* WORK REQUIRED
Would you give the number of lines below in which the string "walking" appears? Nothing else is needed.
= = = = =
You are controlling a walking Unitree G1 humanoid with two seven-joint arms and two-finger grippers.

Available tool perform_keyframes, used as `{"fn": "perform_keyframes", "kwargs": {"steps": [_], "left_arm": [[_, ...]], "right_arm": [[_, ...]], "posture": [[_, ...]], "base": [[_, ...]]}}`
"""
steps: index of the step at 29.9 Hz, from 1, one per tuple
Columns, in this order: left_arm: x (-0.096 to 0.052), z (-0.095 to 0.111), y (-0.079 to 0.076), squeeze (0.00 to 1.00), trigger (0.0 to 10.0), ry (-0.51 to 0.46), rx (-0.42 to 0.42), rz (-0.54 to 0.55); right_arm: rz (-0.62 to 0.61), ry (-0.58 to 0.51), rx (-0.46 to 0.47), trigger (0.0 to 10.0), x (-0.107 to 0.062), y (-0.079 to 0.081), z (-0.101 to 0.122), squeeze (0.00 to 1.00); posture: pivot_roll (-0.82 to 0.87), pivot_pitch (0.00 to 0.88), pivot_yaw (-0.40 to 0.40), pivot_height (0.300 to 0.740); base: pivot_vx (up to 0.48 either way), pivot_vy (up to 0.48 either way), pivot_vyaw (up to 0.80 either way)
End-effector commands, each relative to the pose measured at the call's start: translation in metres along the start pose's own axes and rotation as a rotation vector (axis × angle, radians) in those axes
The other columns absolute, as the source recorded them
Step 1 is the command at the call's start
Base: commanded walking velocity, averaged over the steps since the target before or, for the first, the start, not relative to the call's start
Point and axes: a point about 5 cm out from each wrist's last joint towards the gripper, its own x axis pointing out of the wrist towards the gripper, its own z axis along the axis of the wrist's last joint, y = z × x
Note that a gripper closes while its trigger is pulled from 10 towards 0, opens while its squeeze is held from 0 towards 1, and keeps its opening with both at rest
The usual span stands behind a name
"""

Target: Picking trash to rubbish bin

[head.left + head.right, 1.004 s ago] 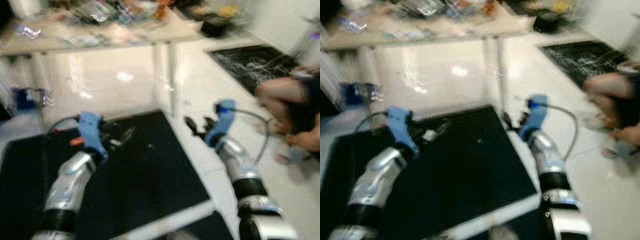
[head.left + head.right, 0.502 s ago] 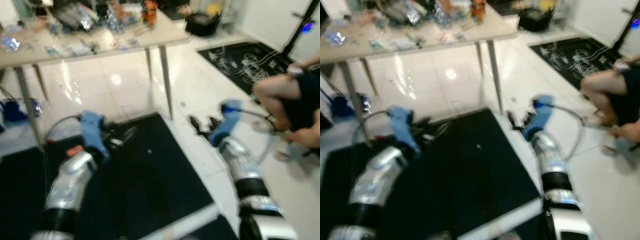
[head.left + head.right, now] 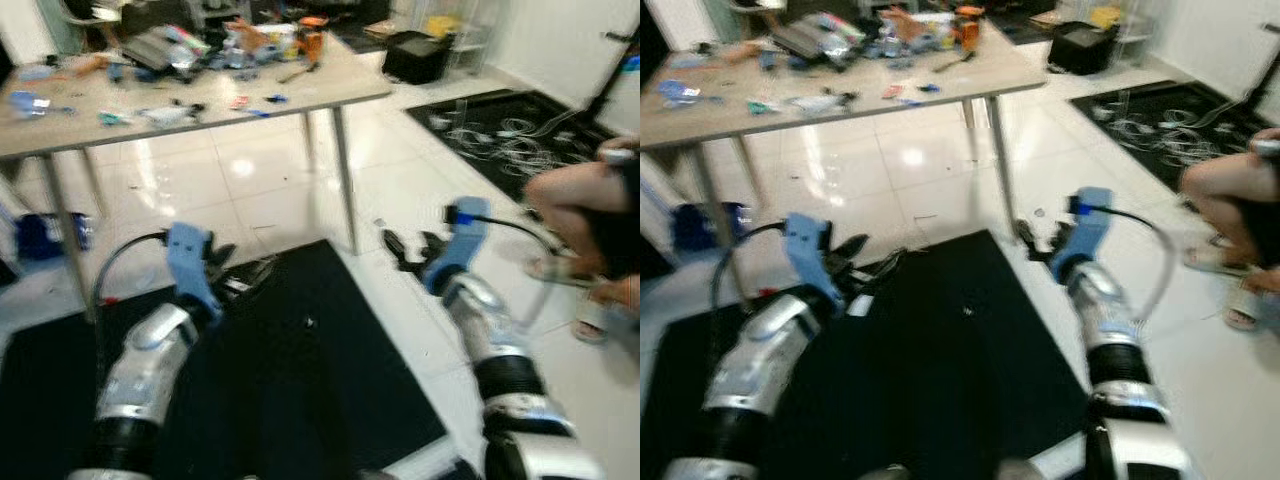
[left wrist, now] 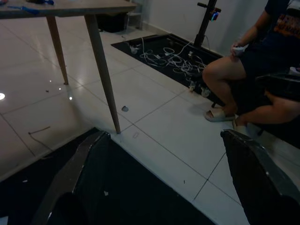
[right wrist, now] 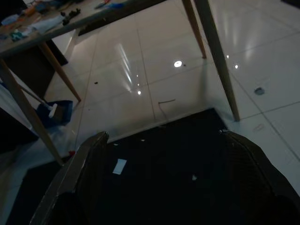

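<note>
With the view now shifted up toward the cluttered table, both empty grippers, left gripper and right gripper, are being held spread open over the black mat, trash lying near its edge, no bin being seen.

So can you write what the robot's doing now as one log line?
left gripper: open, empty | right gripper: open, empty | both over black mat | littered table ahead

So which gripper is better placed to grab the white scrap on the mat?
Left, likely: the left gripper hovers over the mat near the scrap; the right gripper is over bare floor.
</note>
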Motion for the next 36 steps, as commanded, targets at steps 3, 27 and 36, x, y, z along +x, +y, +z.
{"fn": "perform_keyframes", "kwargs": {"steps": [3,27,36], "left_arm": [[-0.0009,-0.0004,0.0016,0.00,10.0,0.014,0.022,0.000],[-0.0011,-0.0011,0.0015,0.00,10.0,0.026,0.045,0.007],[-0.0020,0.0000,0.0057,0.00,10.0,0.009,0.050,0.055]], "right_arm": [[-0.005,0.001,-0.001,10.0,-0.0003,-0.0021,0.0014,0.00],[-0.004,-0.009,0.008,10.0,-0.0004,-0.0020,0.0016,0.00],[0.061,-0.029,-0.036,10.0,-0.0017,0.0050,0.0027,0.00]], "posture": [[-0.11,0.000,0.026,0.740],[-0.12,0.000,0.028,0.740],[-0.12,0.000,0.030,0.740]], "base": [[0.480,0.000,0.00],[0.480,0.000,0.00],[0.480,0.000,0.27]]}}
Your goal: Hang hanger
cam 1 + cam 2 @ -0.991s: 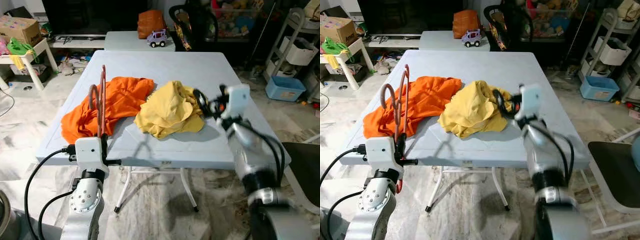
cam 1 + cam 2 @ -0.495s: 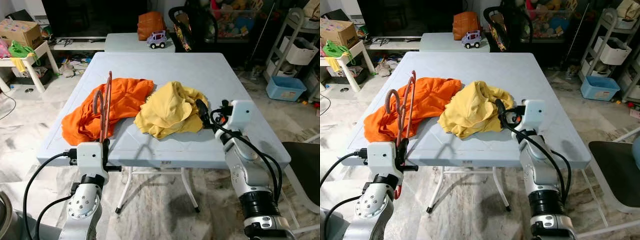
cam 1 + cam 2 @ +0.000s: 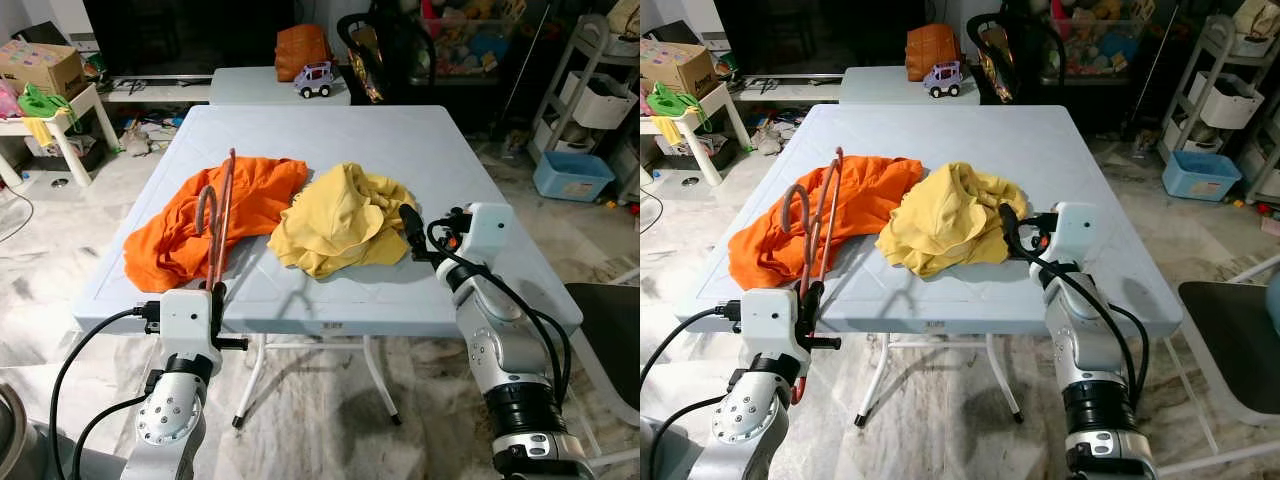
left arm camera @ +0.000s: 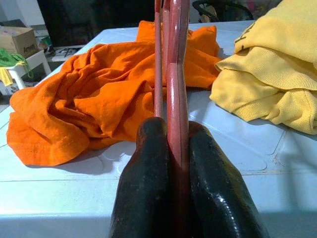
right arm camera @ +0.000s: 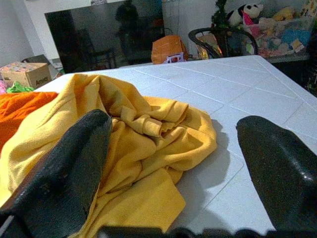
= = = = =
* WRITTEN RESPONSE
2